- **Task item**
Without its pictures, the listing below is to be transcribed exactly.

- **Data block**
:::

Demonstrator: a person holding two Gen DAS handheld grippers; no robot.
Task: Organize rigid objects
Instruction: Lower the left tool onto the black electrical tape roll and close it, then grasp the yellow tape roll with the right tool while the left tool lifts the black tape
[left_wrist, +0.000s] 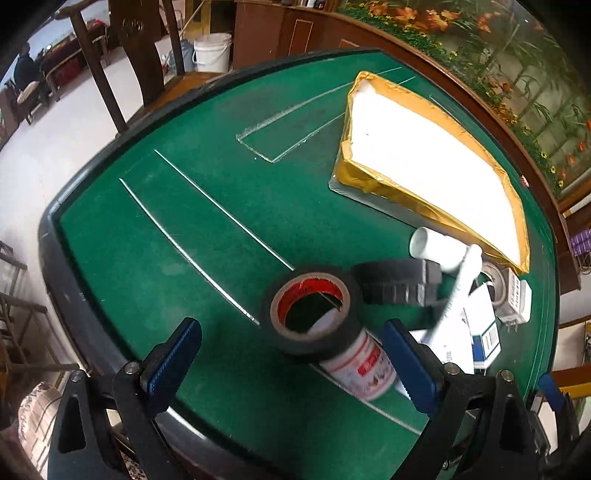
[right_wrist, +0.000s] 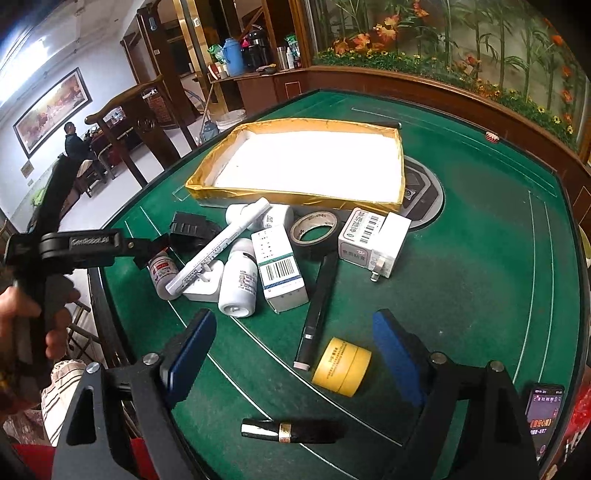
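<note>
A gold-rimmed tray (right_wrist: 201, 184) with a white floor lies on the green table (right_wrist: 461, 277); it also shows in the left wrist view (left_wrist: 373, 181). In front of it is a pile: white bottles (right_wrist: 238, 282), boxes (right_wrist: 282, 267), a white marker (right_wrist: 218, 249), a black tape roll (right_wrist: 314, 230), a black pen (right_wrist: 319, 306), a yellow jar (right_wrist: 341, 365). My left gripper (left_wrist: 291, 354) is open over a black tape roll (left_wrist: 312, 308) that leans on a small red-labelled bottle (left_wrist: 360, 363). My right gripper (right_wrist: 295, 354) is open and empty above the pen and jar.
A black cylinder with a gold band (right_wrist: 291, 430) lies near the front edge. A phone (right_wrist: 545, 415) sits at the right. A round hub (right_wrist: 423, 188) is set in the table centre. Wooden chairs (right_wrist: 122, 125) stand at the far left.
</note>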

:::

- **Answer space**
Demonstrator: a person holding two Gen DAS handheld grippers; no robot.
Task: Organize rigid objects
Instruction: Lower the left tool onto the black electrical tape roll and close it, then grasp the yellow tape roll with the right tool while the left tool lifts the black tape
[left_wrist, +0.000s] 
[right_wrist, +0.000s] 
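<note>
A gold-rimmed tray (right_wrist: 201, 184) with a white floor lies on the green table (right_wrist: 461, 277); it also shows in the left wrist view (left_wrist: 373, 181). In front of it is a pile: white bottles (right_wrist: 238, 282), boxes (right_wrist: 282, 267), a white marker (right_wrist: 218, 249), a black tape roll (right_wrist: 314, 230), a black pen (right_wrist: 319, 306), a yellow jar (right_wrist: 341, 365). My left gripper (left_wrist: 291, 354) is open over a black tape roll (left_wrist: 312, 308) that leans on a small red-labelled bottle (left_wrist: 360, 363). My right gripper (right_wrist: 295, 354) is open and empty above the pen and jar.
A black cylinder with a gold band (right_wrist: 291, 430) lies near the front edge. A phone (right_wrist: 545, 415) sits at the right. A round hub (right_wrist: 423, 188) is set in the table centre. Wooden chairs (right_wrist: 122, 125) stand at the far left.
</note>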

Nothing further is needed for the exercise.